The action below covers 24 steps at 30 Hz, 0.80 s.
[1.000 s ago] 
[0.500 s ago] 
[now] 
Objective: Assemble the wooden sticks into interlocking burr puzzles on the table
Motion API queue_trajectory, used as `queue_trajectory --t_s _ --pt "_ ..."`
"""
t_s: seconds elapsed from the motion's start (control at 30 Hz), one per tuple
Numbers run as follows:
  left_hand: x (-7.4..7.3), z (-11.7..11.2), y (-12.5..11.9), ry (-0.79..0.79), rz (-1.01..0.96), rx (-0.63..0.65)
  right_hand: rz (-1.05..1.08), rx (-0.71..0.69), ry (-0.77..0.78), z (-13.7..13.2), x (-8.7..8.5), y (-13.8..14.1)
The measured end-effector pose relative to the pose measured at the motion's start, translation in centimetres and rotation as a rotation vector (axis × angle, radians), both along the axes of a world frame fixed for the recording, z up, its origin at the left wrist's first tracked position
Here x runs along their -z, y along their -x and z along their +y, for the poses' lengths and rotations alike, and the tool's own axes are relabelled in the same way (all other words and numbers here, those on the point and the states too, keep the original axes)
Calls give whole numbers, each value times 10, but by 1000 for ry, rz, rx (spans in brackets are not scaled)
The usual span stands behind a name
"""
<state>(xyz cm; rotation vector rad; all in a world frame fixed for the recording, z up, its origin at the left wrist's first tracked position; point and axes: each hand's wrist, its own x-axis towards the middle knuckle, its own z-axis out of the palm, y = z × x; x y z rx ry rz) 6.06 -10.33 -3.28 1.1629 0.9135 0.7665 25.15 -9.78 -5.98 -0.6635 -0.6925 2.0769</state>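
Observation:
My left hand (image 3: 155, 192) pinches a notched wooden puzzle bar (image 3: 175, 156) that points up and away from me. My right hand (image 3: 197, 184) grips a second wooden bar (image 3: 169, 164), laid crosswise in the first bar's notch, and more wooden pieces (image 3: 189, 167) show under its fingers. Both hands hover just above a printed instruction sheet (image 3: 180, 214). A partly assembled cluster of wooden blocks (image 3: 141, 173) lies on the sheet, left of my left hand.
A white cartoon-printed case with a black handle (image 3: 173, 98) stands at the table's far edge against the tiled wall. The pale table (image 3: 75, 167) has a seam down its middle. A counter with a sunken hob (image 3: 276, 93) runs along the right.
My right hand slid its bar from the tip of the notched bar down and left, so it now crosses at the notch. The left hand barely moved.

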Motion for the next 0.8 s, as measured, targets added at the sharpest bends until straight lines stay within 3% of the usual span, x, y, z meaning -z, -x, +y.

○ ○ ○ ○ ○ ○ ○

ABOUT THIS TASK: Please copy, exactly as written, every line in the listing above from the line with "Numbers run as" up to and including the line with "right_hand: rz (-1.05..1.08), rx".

THE COMPLETED TASK:
Numbers run as follows:
  left_hand: x (-7.4..7.3), z (-11.7..11.2), y (-12.5..11.9), ry (-0.79..0.79), rz (-1.01..0.96), rx (-0.63..0.65)
  right_hand: rz (-1.05..1.08), rx (-0.71..0.69), ry (-0.77..0.78), z (-13.7..13.2), x (-8.7..8.5), y (-13.8..14.1)

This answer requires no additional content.